Ao contrário dos demais órgãos, o número de doações de córneas chega a superar o número de pacientes que precisam de transplante no Estado de São Paulo. O superintendente do Banco de Olhos de Sorocaba, Edil Vida de Souza, diz que, por mês, de 600 a 700 pacientes são cadastrados no Estado para o transplante de córnea, sendo que a média de doadores nesse mesmo período fica entre 400 a 500 pessoas, o que gera um total de 800 a 1.000 córneas por mês (2 por doador). "Hoje conseguimos ter fila zero em córneas e ainda abastecemos outros Estados com as córneas excedentes."

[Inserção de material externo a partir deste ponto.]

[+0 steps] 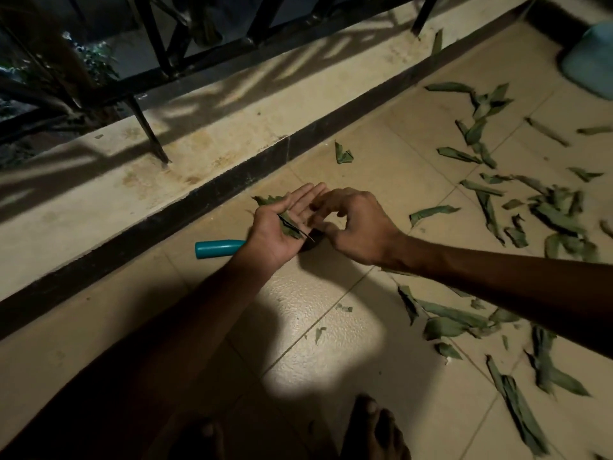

Além do Hospital Oftalmológico de Sorocaba, que é referência nacional em transplante de córneas, o Hospital Unimed Sorocaba também atua na área de transplante. O vice-presidente da instituição, Paulo Húngaro, disse que o hospital já realizou 78 transplantes de fígado, 19 cardíacos, 349 de córneas e 4 de rins e até o final do ano deve chegar a 76 transplantes de medula óssea. "Trabalhamos para ser referência nessa área", disse.